A large ‘Every Child Matters’ banner was unveiled at Lax Kxeen Elementary School, on Sept. 20, as a visual representation of truth and reconciliation changes occurring in School District 52.
The banner displaying Txa’nii k’aba̱ tgüüłga łikłut’iksit, Sm’alygax for every child matters, was blessed at the afternoon ceremony by hereditary chief Alex Campbell. Banners will hang at every school in the district.
Andrew Samoil, Superintendent of SD 52, said the curriculum supports reconciliation in many aspects and activities.
“There’s an awareness now … You’ll find from kindergarten through to Grade 12, that in the curriculum now is that honouring and respect for where we are on Tsimshian territory,” Samoil said. “You’ll see history lessons, you’ll see students doing maps and talking about the place names in Sm’alygax and what’s behind that name … and talk about culture and what does that mean.”

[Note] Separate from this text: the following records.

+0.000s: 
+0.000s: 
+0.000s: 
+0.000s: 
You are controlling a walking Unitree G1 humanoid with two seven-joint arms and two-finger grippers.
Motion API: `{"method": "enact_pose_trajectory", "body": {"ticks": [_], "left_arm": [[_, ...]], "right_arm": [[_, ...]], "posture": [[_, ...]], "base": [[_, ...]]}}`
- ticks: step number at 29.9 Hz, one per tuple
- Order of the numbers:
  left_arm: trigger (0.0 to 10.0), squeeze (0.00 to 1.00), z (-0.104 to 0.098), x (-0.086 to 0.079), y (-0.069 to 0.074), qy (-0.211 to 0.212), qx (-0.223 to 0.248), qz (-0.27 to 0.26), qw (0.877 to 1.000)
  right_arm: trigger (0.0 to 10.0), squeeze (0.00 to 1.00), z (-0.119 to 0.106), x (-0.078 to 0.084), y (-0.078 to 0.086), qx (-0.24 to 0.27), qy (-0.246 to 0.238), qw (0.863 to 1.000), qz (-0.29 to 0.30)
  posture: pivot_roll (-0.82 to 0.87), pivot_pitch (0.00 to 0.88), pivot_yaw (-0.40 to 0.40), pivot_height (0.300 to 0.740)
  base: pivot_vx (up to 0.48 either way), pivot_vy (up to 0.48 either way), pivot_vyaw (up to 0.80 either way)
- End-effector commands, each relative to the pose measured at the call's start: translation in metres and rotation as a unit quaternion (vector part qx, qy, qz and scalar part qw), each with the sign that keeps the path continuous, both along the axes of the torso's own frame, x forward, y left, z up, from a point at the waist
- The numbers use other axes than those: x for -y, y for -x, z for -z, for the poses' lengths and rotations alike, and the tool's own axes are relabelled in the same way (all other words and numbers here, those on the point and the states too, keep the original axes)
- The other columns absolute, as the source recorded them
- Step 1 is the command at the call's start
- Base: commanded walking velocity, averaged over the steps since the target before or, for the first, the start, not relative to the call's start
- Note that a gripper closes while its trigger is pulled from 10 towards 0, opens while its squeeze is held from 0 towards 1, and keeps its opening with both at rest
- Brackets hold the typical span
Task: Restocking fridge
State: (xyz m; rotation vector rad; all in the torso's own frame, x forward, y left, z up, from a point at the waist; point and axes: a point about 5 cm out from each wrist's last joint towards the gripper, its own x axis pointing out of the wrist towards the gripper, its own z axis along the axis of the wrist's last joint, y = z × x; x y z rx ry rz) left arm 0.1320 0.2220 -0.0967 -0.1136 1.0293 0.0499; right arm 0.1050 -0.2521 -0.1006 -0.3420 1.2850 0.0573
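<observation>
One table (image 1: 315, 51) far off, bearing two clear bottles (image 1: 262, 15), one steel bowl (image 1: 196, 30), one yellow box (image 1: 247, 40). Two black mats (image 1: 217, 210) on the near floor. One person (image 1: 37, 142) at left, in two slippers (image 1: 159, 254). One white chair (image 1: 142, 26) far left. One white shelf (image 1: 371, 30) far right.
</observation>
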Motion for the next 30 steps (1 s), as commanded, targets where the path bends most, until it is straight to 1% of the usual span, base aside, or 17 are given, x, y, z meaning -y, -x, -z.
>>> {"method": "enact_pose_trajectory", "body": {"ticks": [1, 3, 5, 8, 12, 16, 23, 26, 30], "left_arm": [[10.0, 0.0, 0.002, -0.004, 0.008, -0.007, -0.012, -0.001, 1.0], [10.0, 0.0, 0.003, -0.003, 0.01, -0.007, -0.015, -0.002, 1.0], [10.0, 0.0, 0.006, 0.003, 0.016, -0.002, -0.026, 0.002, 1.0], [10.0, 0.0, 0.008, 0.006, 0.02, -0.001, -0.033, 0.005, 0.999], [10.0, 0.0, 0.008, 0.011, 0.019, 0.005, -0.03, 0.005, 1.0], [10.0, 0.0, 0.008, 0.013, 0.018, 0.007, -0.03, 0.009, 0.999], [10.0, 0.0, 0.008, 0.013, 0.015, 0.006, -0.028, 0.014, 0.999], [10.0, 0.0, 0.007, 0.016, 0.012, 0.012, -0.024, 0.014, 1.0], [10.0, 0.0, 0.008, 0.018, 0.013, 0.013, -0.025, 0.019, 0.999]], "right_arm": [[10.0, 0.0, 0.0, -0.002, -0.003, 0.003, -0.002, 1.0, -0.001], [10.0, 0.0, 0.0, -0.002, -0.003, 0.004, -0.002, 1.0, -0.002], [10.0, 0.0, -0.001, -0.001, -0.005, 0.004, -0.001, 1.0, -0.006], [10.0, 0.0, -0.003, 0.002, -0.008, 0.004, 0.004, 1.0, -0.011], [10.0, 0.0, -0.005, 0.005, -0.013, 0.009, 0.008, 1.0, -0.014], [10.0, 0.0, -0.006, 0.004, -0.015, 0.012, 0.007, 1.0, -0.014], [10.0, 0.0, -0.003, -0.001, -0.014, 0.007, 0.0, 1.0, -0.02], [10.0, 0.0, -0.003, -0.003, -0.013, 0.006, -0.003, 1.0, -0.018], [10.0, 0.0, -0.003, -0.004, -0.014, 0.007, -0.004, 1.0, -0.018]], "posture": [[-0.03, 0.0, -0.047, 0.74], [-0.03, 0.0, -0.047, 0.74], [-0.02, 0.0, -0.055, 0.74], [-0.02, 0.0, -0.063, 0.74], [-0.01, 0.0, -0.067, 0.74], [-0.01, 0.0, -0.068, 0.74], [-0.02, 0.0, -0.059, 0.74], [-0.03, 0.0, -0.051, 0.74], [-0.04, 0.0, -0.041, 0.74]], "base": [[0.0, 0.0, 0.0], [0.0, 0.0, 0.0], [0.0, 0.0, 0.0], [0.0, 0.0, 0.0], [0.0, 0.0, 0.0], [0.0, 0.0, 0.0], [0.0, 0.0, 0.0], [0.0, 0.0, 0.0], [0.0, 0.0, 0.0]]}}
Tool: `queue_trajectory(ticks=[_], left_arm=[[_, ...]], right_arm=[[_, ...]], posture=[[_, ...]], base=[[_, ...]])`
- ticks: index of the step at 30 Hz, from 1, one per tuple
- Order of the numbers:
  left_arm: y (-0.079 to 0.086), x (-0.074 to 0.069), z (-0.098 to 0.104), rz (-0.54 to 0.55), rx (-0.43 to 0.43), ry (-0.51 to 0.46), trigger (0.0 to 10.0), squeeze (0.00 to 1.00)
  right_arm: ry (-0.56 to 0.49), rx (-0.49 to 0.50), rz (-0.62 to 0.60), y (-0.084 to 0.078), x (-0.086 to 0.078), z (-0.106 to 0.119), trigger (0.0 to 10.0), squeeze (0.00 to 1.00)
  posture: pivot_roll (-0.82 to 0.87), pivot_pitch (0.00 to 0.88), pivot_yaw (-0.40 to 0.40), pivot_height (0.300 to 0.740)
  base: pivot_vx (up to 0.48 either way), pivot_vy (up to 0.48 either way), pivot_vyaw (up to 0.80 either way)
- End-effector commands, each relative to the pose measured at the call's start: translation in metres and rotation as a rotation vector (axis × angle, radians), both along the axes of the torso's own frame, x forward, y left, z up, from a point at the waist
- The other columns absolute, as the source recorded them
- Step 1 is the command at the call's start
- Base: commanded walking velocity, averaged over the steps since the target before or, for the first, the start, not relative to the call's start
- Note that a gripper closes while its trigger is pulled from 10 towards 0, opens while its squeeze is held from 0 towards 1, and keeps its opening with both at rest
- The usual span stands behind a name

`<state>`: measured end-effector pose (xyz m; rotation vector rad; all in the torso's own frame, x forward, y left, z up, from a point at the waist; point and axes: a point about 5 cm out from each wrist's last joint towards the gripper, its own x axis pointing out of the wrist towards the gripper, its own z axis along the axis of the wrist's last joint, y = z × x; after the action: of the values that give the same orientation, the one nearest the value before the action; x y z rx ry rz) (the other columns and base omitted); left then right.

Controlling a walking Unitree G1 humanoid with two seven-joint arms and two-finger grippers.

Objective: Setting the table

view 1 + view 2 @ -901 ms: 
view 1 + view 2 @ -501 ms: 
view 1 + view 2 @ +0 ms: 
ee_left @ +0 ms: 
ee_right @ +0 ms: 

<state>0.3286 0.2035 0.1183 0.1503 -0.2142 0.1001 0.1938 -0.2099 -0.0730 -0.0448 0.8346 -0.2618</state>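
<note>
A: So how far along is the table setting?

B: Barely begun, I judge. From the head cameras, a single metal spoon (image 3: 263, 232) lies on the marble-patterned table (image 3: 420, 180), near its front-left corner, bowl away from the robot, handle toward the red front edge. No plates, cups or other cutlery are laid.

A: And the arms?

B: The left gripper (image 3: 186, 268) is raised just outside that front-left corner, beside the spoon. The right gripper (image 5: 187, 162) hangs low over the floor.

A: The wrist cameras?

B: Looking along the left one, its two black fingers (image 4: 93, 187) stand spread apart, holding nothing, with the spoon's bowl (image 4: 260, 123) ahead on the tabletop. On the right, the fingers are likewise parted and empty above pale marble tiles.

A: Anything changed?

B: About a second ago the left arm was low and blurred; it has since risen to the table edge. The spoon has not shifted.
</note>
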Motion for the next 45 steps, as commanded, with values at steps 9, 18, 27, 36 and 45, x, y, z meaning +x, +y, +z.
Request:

However, parents need to do more to teach Sm’alygax to the next generation of students, Campbell said because parents don’t know the language at all.
Also, in attendance was Ben Spencer, a Kitkatla house leader, who addressed the children, teachers and staff in attendance. Campbell and Spencer are the only two fluent speakers of Sm’alygax in SD 52.
Both men recounted some of the experiences they and their parents went through in Canadian residential schools and Indian day schools.
“We weren’t allowed to speak our language. I was fortunate enough that my grandparents on both sides spoke the language, but they were still afraid that somebody might catch them teaching us … ” Spencer said.
“We’re the only two in the school district, right now, and there’s nobody behind us. If anything ever happened to either one of us what are you going to do,” Spencer said. “… with the parents that claim to know the language, they should come out. Help us. Our doors are always open to anyone that comes in.”
Many of the recent changes in the education system have been a good start to reconciliation, Spencer said, because of the way this generation of children has changed.
“Now, students are coming up to both Mr. Campbell and I and asking questions about residential schools. They’re starting to ask, but before they never used to,” Spencer said.
Children and parents in SD 52 can find indigenous language resources, as well as Spencer and Campbell, at Wa̱p Sig̱atgyet, meaning House of Building Strength in Sm’alygax, at 317 9th Avenue.